Personal information
- Born: February 14, 1989 (age 37) Pickerington, Ohio, U.S.
- Listed height: 6 ft 1 in (1.85 m)
- Listed weight: 198 lb (90 kg)

Career information
- High school: Pickerington Central (OH)
- College: Cincinnati (2007–2010); Buffalo (2011);
- Stats at ESPN

= Chazz Anderson =

American football player (born 1989)

Timothy Chazz Anderson (born February 14, 1989) is an American college football quarterback who played college football for the Cincinnati Bearcats and Buffalo Bulls.

==Early life==
Anderson attended Pickerington Central in Pickerington, Ohio, where he compiled a 39–6 record as a starting quarterback, winning Ohio's Division II Player of the Year in 2006. He committed to Cincinnati to play for coach Brian Kelly.

==College career==
===Cincinnati===
Anderson was redshirted as a freshman in 2007. He entered the 2008 season as the third-string quarterback behind Tony Pike and Dustin Grutza, but saw action after injuries to both quarterbacks ahead of him on the depth chart.

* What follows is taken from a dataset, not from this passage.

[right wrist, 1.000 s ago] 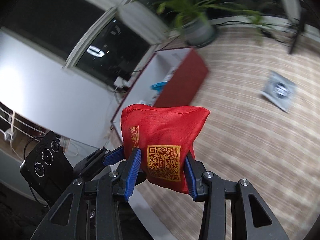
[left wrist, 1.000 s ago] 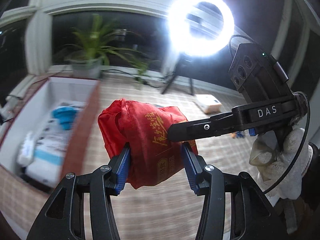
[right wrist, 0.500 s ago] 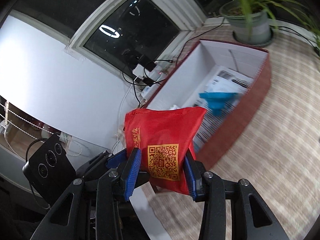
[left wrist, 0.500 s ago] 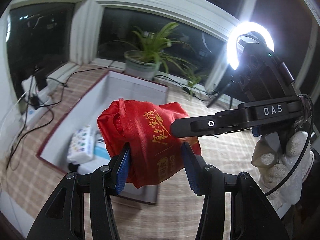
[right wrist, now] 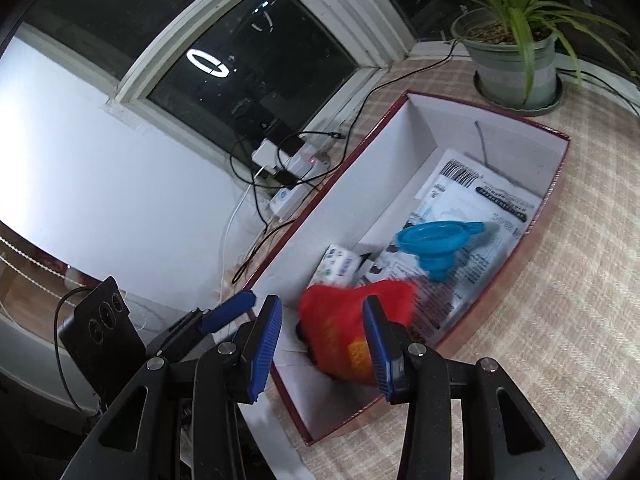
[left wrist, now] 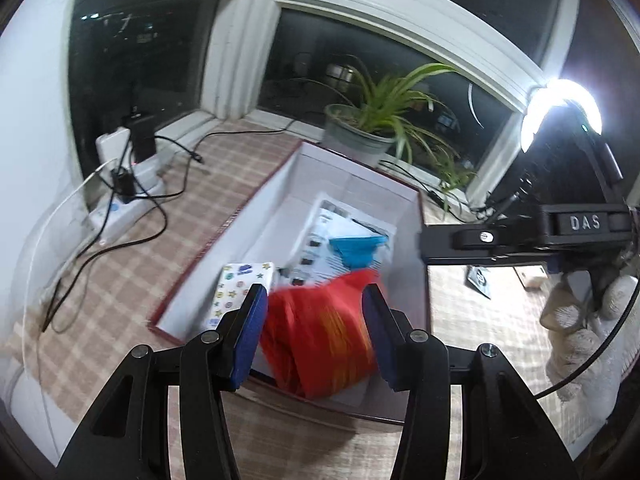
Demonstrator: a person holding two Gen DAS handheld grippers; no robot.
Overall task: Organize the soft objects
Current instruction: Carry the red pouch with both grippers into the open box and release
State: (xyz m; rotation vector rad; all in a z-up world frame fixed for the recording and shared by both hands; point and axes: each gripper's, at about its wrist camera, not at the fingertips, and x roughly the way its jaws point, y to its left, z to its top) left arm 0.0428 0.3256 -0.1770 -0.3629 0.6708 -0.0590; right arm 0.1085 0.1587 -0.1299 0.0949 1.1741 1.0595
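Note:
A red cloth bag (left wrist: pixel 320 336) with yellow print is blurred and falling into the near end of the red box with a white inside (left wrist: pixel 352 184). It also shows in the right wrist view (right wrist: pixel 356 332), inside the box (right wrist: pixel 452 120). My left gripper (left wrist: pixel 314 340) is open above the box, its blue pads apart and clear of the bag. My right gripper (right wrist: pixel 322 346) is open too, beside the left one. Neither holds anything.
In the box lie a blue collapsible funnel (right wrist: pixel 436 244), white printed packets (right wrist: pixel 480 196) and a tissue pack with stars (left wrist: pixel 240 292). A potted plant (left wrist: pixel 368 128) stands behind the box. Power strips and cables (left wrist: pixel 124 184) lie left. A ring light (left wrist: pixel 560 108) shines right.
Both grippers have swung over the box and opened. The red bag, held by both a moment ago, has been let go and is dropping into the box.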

Anderson made two starts for the Bearcats on the season, leading the team to a pair of victories over Marshall and Rutgers, before once again being assigned to backup duty after Pike returned from injury. In 2009, Anderson once again served as the third-string quarterback behind Pike and Zach Collaros, seeing only limited duty during the season. During the 2010 season, Anderson again served as the backup quarterback to Collaros, making one start on the season while Collaros was injured, a 31–7 loss to Syracuse that would prove to be Anderson's final start as a member of the Bearcats.

===Buffalo===
In July 2011, Anderson announced that he was transferring to Buffalo to play for coach Jeff Quinn, Brian Kelly's former offensive coordinator at Cincinnati. As a graduate senior transfer, he was able to play immediately for the Bulls. Anderson was named Buffalo's starting quarterback for the 2011 season in August 2011. He started all twelve games for the Bulls, passing for 2,454 yards and 11 touchdowns; however, the team only posted a 3–9 record on the season.